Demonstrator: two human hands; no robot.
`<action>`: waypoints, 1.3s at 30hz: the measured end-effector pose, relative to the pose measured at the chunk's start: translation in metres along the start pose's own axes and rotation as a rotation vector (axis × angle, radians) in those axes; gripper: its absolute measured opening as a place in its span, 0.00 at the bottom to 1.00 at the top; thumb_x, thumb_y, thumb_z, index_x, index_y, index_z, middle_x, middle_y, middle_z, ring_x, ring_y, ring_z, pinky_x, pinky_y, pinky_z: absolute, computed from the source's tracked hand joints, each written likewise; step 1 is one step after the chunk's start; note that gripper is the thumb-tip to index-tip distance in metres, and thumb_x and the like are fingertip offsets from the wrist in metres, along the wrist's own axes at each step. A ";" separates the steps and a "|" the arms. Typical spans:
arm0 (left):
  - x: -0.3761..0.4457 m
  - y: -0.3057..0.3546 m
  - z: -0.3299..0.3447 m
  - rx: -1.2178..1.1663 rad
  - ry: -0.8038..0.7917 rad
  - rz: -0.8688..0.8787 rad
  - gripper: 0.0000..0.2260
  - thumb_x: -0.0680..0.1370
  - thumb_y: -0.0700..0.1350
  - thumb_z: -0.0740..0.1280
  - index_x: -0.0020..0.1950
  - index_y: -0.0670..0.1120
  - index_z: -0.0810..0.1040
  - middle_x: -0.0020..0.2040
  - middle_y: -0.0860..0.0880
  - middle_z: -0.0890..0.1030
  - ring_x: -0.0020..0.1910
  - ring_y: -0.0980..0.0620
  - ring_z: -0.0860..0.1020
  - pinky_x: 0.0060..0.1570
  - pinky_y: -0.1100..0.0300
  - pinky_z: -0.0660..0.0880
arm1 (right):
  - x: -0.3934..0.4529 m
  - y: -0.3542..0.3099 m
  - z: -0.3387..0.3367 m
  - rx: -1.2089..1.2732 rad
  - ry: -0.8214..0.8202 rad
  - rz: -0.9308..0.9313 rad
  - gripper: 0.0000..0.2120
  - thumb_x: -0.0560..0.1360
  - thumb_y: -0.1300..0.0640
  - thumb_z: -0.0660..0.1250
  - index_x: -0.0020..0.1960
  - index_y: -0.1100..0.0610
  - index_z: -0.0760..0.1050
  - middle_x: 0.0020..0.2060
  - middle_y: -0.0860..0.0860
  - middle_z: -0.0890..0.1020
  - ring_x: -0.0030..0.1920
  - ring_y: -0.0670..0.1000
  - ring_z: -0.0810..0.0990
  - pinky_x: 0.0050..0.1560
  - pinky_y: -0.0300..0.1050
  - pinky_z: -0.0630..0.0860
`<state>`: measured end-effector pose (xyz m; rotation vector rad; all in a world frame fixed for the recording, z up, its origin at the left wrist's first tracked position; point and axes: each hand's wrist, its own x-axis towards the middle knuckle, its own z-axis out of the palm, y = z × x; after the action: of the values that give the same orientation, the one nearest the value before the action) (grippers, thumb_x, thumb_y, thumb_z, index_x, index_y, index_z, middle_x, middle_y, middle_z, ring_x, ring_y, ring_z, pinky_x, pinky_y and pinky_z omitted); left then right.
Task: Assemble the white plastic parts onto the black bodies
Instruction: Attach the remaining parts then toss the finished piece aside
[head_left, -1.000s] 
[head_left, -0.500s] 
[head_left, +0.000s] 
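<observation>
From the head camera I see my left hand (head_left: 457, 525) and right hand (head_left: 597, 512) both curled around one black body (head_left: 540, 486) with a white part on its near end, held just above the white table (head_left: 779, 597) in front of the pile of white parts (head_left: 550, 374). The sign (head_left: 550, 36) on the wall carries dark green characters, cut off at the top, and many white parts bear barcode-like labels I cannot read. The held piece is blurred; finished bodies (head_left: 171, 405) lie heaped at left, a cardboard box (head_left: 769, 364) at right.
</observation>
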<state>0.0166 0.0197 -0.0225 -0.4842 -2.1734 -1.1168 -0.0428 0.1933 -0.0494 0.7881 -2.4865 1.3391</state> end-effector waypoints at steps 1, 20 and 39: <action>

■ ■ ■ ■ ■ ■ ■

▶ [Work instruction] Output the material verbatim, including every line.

▶ [Response below]
Demonstrator: two human hands; no robot.
`<action>`: waypoints, 1.3s at 30hz: the measured end-effector pose, relative to the pose measured at the chunk's start: translation in metres along the start pose's own axes and rotation as a rotation vector (axis × angle, radians) in those axes; gripper: its absolute measured opening as a place in its span, 0.00 at the bottom to 1.00 at the top; thumb_x, thumb_y, thumb_z, index_x, index_y, index_z, middle_x, middle_y, middle_z, ring_x, ring_y, ring_z, pinky_x, pinky_y, pinky_z: absolute, computed from the source's tracked hand joints, each written likewise; step 1 is one step after the chunk's start; note that gripper is the thumb-tip to index-tip distance in metres, and thumb_x and the like are fingertip offsets from the wrist in metres, along the wrist's own axes at each step. A ";" separates the steps and a "|" the arms. Typical spans:
arm0 (left):
  - x: -0.3761..0.4457 m
  - y: -0.3057..0.3546 m
  - z: -0.3299..0.3447 m
  - rx: -1.2178..1.1663 rad
  - ry: -0.8038..0.7917 rad
  - rz: -0.8688..0.8787 rad
  - gripper: 0.0000..0.2260
  - thumb_x: -0.0680..0.1370
  - thumb_y: -0.0700..0.1350
  - thumb_z: -0.0740..0.1280
  - index_x: -0.0020..0.1950
  - index_y: -0.0670..0.1120
  - index_z: -0.0810..0.1040
  - middle_x: -0.0020..0.2040
  - middle_y: -0.0860..0.0880
  - middle_z: -0.0890..0.1030
  - ring_x: -0.0020..0.1910
  - ring_y: -0.0980..0.0620
  - ring_z: -0.0860..0.1020
  - pinky_x: 0.0060..0.1570
  - pinky_y: -0.1100..0.0300
  - pinky_z: -0.0660..0.0880
arm1 (right):
  - x: -0.3934..0.4529 m
  - y: -0.3542..0.3099 m
  - z: -0.3387..0.3367 m
  - rx: -1.2089..1.2732 rad
  - ry: -0.8214..0.8202 rad
  - rz: -0.9308..0.9313 rad
  - gripper: 0.0000..0.2120
  - thumb_x: -0.0560..0.1360
  - thumb_y: -0.1300..0.0640
  - thumb_z: -0.0660..0.1250
  - index_x: -0.0020..0.1960
  - index_y: -0.1100..0.0610
  - index_z: -0.0760..0.1050
  - middle_x: 0.0020..0.2060
  - middle_y: -0.0860..0.0860
  - middle_z: -0.0890..0.1020
  - ring_x: -0.0030..0.1920
  - ring_y: -0.0670..0.1000
  - ring_z: -0.0810..0.0990
  - pinky_x: 0.0050..0.1560
  - pinky_y: -0.0300..0.1050
  - pinky_z: -0.0630..0.0860
`<state>`: measured end-effector pose (xyz m; rotation vector rad; all in a world frame fixed for the recording, z up, its origin at the left wrist's first tracked position; point and axes: each hand's wrist, its own x-axis towards the middle knuckle, its own z-axis out of the palm, y = z × x; after the action: of the values that give the same orientation, the one nearest the value before the action) (grippers, thumb_x, thumb_y, thumb_z, index_x, index_y, index_z, middle_x, middle_y, middle_z, ring_x, ring_y, ring_z, pinky_x, pinky_y and pinky_z omitted); left then right.
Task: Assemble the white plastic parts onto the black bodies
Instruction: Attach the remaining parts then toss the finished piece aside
[head_left, -1.000s] 
[head_left, -0.500s] 
[head_left, +0.000s] 
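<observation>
From the head camera I see my left hand (head_left: 457, 525) and right hand (head_left: 597, 512) both curled around one black body (head_left: 540, 486) with a white part on its near end, held just above the white table (head_left: 779, 597) in front of the pile of white parts (head_left: 550, 374). The sign (head_left: 550, 36) on the wall carries dark green characters, cut off at the top, and many white parts bear barcode-like labels I cannot read. The held piece is blurred; finished bodies (head_left: 171, 405) lie heaped at left, a cardboard box (head_left: 769, 364) at right.
</observation>
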<state>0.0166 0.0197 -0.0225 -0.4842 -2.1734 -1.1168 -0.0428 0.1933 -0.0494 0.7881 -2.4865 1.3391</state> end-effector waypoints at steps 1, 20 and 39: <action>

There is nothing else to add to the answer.